Published online Feb 14, 2017. doi: 10.3748/wjg.v23.i6.931
Peer-review started: September 1, 2016
First decision: September 20, 2016
Revised: October 6, 2016
Accepted: November 12, 2016
Article in press: November 13, 2016
Published online: February 14, 2017
Endoscopic submucosal dissection (ESD) of superficial esophageal cancer has been increasingly used as an alternative to surgery because it is minimally invasive and has a high rate of en bloc resection. However, a high rate of esophageal stricture is observed after ESD for large lesions, which can dramatically decrease the patient’s quality of life. Stricture prevention is necessary to allow for endoscopic therapy to expand. We, herein, review the most recent evidence and discuss the role of the metallic self-expandable stent and the biodegradable stent in esophageal stricture prevention. Limited studies suggested that prophylactic stenting could reduce the stricture rate without increasing the number of complications. In addition, the number of bougie dilation procedures was significantly lower with stent placement. Esophageal stenting is a promising option for post-ESD stricture prevention. However, current evidence is too preliminary to formulate practice standards. Future studies are needed to further validate the efficacy and safety of prophylactic stenting and determine the best strategy for stricture prevention. Stent migration is the most common complication. A new stent that has advantages of a low migration rate and minimal tissue reaction will need to be developed.
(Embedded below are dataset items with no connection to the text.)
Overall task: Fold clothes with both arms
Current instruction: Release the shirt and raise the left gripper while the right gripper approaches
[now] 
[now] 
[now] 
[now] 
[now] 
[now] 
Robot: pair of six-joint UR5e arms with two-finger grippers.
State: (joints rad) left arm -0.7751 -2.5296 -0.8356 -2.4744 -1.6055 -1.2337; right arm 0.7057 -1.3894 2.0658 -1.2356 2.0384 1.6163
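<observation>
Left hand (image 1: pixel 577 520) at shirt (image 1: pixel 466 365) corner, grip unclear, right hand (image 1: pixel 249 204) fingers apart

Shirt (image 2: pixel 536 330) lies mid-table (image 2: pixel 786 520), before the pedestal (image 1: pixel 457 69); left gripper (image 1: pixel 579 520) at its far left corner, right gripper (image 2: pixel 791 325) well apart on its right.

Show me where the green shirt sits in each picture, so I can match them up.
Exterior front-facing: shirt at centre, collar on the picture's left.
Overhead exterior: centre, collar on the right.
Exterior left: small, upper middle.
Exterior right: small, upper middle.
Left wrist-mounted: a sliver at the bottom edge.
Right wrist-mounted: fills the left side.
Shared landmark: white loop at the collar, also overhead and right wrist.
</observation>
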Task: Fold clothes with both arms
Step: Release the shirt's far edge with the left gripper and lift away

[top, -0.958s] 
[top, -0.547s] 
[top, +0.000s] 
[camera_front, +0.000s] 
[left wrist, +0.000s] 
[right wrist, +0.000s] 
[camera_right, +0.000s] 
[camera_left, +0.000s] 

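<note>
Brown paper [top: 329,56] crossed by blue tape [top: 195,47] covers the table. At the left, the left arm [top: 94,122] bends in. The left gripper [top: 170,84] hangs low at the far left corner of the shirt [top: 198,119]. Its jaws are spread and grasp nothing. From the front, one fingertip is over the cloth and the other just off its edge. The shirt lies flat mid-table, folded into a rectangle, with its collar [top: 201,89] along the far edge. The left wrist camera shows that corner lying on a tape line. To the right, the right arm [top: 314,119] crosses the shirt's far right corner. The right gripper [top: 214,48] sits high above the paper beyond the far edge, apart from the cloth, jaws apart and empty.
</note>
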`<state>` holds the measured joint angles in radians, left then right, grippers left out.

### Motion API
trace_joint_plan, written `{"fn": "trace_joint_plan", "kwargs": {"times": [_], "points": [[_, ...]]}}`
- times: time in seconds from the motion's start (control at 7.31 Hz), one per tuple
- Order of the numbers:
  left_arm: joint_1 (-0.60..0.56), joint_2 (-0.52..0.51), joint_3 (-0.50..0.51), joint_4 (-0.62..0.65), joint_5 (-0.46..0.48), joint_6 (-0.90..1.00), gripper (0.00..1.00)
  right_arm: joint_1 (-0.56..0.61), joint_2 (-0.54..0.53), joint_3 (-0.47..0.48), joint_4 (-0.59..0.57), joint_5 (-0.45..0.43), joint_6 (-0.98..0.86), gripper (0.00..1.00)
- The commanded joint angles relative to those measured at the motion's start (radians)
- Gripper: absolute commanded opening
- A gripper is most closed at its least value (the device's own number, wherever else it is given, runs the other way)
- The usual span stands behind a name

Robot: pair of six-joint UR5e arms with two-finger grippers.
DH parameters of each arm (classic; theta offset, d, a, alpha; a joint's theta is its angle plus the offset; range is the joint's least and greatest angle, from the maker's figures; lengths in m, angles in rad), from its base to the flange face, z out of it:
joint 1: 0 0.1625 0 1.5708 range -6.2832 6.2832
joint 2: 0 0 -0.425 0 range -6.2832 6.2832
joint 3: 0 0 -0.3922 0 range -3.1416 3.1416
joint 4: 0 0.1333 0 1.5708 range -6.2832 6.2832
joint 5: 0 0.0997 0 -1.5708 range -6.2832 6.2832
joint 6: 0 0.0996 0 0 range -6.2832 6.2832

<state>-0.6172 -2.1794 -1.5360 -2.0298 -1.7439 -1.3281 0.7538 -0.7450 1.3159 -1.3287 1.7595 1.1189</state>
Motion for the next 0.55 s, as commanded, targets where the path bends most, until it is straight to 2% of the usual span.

Therefore, randomized controlled trials with long-term follow-up periods are required before prophylactic stenting could be considered a valid option to prevent post-ESD stricture.
Core tip: Esophageal stenting is a promising option for esophageal stricture prevention. Current evidence is too preliminary to formulate practice standards. Randomized controlled trials with long-term follow-up periods and cost-effective studies are required before prophylactic stenting could be considered a valid option to prevent post-endoscopic submucosal dissection stricture.